DataWorks Data Integration uses parallel processing and a plugin-based architecture to achieve efficient and stable data synchronization.

Parallel execution model (Job and Task)

To maximize data throughput, a sync task uses a two-level execution structure:

Job: A running instance of a sync task.
Task: The smallest execution unit of a Job. A Job is split into multiple Tasks. These Tasks can run concurrently on one or more machines.

Each Task processes an independent data shard. This parallel processing mechanism significantly improves the overall efficiency of data synchronization.

Plugin-based data stream (Reader and Writer)

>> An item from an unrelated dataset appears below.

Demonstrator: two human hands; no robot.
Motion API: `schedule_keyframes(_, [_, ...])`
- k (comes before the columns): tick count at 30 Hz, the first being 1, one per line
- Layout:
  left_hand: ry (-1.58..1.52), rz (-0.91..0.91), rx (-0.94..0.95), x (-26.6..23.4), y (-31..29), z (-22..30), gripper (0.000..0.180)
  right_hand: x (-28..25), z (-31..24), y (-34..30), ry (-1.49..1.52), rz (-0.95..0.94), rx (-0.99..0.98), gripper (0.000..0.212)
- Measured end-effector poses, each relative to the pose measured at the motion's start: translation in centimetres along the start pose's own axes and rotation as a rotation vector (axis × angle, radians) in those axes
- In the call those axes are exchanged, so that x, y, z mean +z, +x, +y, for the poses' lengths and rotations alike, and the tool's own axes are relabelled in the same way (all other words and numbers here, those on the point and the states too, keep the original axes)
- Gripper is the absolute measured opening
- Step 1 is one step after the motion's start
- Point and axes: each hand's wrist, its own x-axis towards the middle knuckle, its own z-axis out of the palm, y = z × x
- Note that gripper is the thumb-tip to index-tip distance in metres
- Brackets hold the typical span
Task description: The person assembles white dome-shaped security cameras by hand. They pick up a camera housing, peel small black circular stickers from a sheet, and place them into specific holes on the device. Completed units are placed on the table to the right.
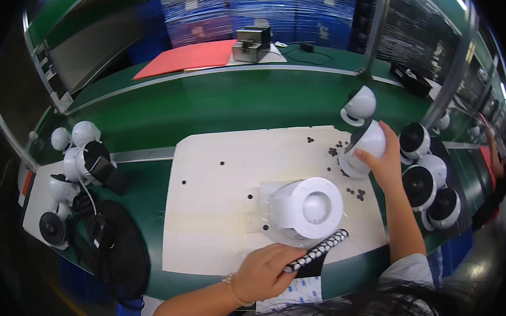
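Observation:
My left hand (270,271) is closed around one end of a short rod with a black and white cell pattern (323,250), held low over the near edge of the board. What kind of tool it is I cannot tell. Just beyond the rod lies a white round housing (287,209) with a ring-shaped opening facing up and to the right. My right hand (385,158) grips a white and black ball-shaped camera (369,143) by its side, at the right edge of the board. Directly behind that one stands another such camera (361,102).
A pale board (210,218) covers the middle of the green bench, with several small black round pieces (333,151) scattered on it. More cameras stand at the right (420,187) and left (75,163). A black bag (119,247) lies at left. Red sheets (189,59) and a metal box (252,44) sit behind.

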Motion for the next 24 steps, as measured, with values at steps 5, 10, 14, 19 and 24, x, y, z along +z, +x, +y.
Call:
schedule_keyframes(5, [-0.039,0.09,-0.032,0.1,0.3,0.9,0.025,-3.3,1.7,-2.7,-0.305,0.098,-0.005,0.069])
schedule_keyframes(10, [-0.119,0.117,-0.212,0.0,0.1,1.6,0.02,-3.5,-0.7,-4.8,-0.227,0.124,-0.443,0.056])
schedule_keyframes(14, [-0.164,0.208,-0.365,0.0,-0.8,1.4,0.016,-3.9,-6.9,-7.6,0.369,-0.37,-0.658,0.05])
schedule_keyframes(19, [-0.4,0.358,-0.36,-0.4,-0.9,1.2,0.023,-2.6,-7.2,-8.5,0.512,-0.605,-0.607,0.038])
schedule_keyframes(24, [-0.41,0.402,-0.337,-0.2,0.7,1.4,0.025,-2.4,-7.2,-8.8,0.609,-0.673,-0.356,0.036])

Inside each Task, the data stream connects a Reader plugin and a Writer plugin through a memory buffer:

Reader plugin: Connects to the source data storage, reads data, and pushes it to the internal buffer.
Writer plugin: Consumes data from the buffer and writes it to the destination data storage.

Note

Reader and Writer plugins adhere to the native read/write protocols and data constraints of their respective data sources. These constraints can include data types and primary key limits. The final synchronization result and data consistency behavior depend on the implementation rules of the source and destination data sources.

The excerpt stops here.